→ **Task details**:
Your task is to copy every line of the entries that holds the word "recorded".

→ **Input data**:
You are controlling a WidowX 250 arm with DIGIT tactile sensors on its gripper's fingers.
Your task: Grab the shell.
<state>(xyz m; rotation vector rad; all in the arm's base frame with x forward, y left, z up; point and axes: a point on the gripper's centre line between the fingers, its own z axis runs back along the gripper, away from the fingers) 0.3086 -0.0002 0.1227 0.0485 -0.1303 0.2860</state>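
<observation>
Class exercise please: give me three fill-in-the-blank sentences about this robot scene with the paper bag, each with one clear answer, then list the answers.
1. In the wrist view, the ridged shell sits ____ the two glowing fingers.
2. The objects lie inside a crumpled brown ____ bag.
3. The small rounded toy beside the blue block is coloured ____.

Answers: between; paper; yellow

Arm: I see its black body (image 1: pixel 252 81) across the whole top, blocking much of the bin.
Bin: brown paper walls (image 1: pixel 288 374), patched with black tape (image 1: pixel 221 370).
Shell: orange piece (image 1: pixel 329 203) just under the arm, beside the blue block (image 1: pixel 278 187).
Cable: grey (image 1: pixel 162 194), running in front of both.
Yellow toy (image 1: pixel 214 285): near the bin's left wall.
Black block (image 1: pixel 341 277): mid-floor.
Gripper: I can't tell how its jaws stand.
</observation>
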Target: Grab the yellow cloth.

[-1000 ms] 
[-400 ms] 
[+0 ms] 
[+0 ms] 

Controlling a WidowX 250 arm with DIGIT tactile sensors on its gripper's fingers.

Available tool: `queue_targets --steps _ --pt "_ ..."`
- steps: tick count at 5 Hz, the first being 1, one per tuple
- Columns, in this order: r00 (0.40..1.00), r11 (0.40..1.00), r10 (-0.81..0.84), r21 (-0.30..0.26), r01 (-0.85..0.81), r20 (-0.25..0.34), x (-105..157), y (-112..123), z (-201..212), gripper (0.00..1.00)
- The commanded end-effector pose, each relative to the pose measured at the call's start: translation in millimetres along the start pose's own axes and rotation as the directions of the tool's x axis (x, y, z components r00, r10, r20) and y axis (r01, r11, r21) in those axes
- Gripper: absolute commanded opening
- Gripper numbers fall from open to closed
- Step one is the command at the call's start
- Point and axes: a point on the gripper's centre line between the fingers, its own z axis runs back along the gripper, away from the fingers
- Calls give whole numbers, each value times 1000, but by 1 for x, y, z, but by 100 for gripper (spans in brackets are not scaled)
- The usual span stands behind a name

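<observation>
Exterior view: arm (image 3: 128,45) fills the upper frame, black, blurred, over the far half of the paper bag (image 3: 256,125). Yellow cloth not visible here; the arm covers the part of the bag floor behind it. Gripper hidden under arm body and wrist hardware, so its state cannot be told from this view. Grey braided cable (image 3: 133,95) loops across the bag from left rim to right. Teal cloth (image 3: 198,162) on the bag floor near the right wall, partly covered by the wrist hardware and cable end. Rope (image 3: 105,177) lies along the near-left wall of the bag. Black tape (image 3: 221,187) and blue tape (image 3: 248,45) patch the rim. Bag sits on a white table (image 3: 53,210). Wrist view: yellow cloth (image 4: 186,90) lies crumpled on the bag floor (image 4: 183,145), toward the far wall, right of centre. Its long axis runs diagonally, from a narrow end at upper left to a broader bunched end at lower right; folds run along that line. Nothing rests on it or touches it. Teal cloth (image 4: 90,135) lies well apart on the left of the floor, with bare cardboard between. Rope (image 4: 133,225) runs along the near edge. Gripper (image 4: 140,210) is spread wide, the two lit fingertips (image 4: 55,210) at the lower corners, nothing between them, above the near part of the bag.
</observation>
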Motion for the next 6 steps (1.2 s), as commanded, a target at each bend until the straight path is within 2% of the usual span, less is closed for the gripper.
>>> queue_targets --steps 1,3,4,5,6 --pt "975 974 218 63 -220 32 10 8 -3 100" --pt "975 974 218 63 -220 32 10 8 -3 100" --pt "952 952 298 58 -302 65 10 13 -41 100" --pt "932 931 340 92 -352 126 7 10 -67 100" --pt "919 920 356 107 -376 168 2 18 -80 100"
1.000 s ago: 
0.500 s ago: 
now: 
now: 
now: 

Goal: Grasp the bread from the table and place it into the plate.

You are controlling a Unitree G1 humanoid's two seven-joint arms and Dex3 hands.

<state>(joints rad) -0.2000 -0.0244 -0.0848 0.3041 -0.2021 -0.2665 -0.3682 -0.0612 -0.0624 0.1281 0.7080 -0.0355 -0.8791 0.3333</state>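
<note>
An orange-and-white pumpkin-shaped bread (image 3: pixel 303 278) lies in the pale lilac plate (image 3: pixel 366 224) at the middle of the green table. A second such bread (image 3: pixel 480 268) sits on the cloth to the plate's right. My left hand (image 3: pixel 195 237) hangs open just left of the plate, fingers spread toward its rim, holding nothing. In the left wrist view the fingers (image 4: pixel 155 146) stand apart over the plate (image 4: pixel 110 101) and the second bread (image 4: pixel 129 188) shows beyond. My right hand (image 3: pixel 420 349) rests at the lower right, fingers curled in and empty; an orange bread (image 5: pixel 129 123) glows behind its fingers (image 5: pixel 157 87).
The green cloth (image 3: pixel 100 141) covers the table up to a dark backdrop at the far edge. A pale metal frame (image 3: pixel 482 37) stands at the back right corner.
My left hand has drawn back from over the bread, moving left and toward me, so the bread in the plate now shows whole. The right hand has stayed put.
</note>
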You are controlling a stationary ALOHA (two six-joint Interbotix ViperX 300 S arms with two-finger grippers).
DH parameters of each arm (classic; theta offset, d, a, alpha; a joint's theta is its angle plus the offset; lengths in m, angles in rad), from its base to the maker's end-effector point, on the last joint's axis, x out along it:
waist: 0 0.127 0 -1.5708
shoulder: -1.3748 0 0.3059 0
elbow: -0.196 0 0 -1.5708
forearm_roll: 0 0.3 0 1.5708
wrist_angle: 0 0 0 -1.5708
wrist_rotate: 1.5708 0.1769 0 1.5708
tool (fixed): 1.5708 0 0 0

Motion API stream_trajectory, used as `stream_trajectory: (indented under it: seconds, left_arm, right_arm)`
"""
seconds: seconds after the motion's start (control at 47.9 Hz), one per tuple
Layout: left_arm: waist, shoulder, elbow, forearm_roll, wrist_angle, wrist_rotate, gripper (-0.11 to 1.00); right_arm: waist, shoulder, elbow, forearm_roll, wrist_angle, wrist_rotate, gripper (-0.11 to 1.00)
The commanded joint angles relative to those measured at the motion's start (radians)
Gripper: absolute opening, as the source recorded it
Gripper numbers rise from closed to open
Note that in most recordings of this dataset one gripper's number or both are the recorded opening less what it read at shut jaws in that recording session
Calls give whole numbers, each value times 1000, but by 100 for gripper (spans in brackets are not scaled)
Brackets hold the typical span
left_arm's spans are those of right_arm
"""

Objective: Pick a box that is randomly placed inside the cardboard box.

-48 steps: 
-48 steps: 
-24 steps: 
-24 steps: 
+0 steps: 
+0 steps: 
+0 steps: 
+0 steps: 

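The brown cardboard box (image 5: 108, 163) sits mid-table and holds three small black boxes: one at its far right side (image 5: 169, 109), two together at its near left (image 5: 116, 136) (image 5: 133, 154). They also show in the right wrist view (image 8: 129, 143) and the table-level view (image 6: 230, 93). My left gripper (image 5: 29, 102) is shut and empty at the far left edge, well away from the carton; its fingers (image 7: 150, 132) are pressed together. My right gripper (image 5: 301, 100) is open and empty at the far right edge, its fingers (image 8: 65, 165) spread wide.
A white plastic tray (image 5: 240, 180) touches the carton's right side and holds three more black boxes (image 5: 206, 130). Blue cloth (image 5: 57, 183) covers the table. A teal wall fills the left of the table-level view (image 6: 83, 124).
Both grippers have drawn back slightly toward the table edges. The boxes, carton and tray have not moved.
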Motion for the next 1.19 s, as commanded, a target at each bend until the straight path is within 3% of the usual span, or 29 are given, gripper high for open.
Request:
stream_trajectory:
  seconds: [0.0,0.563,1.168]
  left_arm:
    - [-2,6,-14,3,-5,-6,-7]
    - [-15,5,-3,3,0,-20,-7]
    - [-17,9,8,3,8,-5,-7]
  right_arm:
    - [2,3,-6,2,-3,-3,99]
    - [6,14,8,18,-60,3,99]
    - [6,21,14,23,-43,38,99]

→ **Solution for this problem**:
Gripper: absolute opening, as the source recorded it
Note that in most recordings of this dataset one gripper's number or both are the recorded opening less what it read at shut jaws in that recording session

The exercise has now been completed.